Only a number is wanted here. Tally the lines of the data that contain "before".

> [Data block]:
Segment Open
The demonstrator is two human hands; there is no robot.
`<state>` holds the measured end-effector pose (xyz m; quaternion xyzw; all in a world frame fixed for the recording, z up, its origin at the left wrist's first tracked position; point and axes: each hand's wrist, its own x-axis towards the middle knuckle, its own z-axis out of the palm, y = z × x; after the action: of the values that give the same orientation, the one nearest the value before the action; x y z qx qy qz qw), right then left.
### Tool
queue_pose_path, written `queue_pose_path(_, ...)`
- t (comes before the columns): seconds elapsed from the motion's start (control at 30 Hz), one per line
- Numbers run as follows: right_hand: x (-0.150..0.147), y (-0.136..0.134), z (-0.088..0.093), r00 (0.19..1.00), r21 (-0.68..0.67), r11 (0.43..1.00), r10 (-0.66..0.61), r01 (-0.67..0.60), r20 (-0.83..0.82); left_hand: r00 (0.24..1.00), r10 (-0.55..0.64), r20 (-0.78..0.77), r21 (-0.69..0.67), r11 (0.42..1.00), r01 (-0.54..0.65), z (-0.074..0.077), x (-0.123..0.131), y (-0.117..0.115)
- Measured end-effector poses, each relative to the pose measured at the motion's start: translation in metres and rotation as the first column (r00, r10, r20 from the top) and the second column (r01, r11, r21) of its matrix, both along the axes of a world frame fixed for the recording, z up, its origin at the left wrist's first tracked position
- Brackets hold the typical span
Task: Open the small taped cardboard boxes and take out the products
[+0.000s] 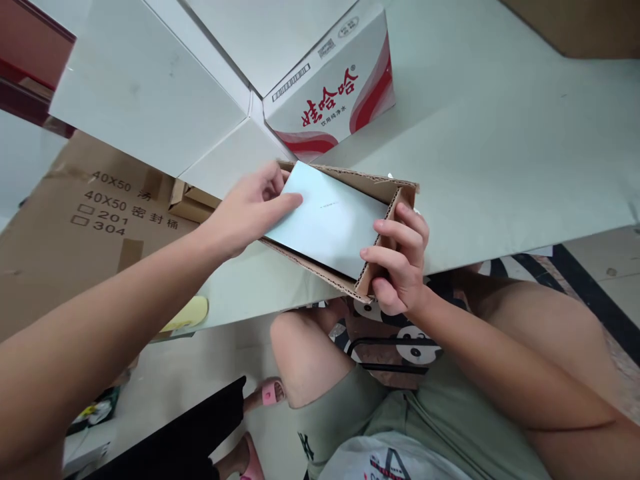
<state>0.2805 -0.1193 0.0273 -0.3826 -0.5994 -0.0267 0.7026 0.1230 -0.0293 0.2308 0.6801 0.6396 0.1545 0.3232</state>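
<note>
A brown cardboard box (345,175) with its top open is tilted in front of me at the table's near edge. Inside it lies a flat pale-blue box (327,217) with a small line of print in its middle. My left hand (257,207) grips the pale-blue box at its left end, thumb on top and the other fingers partly hidden behind its edge. Around the right end wall of the cardboard box, my right hand (403,257) is closed, its fingertips reaching over the rim towards the pale-blue box.
A white carton with red lettering (330,100) stands behind, beside open white carton flaps (165,80). Left is a large printed brown carton (95,233). A yellow object (190,313) lies at the pale table's (500,153) near edge. Another person's pink-slippered feet (270,392) show below.
</note>
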Motion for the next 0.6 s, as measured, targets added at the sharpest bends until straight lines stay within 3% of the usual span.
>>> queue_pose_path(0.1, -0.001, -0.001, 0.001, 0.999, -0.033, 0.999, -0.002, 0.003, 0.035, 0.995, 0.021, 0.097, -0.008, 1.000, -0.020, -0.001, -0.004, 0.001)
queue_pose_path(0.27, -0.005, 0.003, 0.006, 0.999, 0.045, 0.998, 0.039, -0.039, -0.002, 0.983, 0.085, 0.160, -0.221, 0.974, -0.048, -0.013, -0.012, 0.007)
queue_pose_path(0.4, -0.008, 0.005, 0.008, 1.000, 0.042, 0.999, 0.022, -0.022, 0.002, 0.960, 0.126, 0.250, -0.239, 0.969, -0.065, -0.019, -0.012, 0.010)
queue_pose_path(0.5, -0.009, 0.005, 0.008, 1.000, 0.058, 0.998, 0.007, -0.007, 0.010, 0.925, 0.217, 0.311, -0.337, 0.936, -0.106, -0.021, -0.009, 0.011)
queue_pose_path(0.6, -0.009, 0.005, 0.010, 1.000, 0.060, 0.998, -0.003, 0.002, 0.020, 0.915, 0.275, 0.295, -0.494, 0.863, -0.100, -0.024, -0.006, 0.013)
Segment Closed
> [Response to the exercise]: 2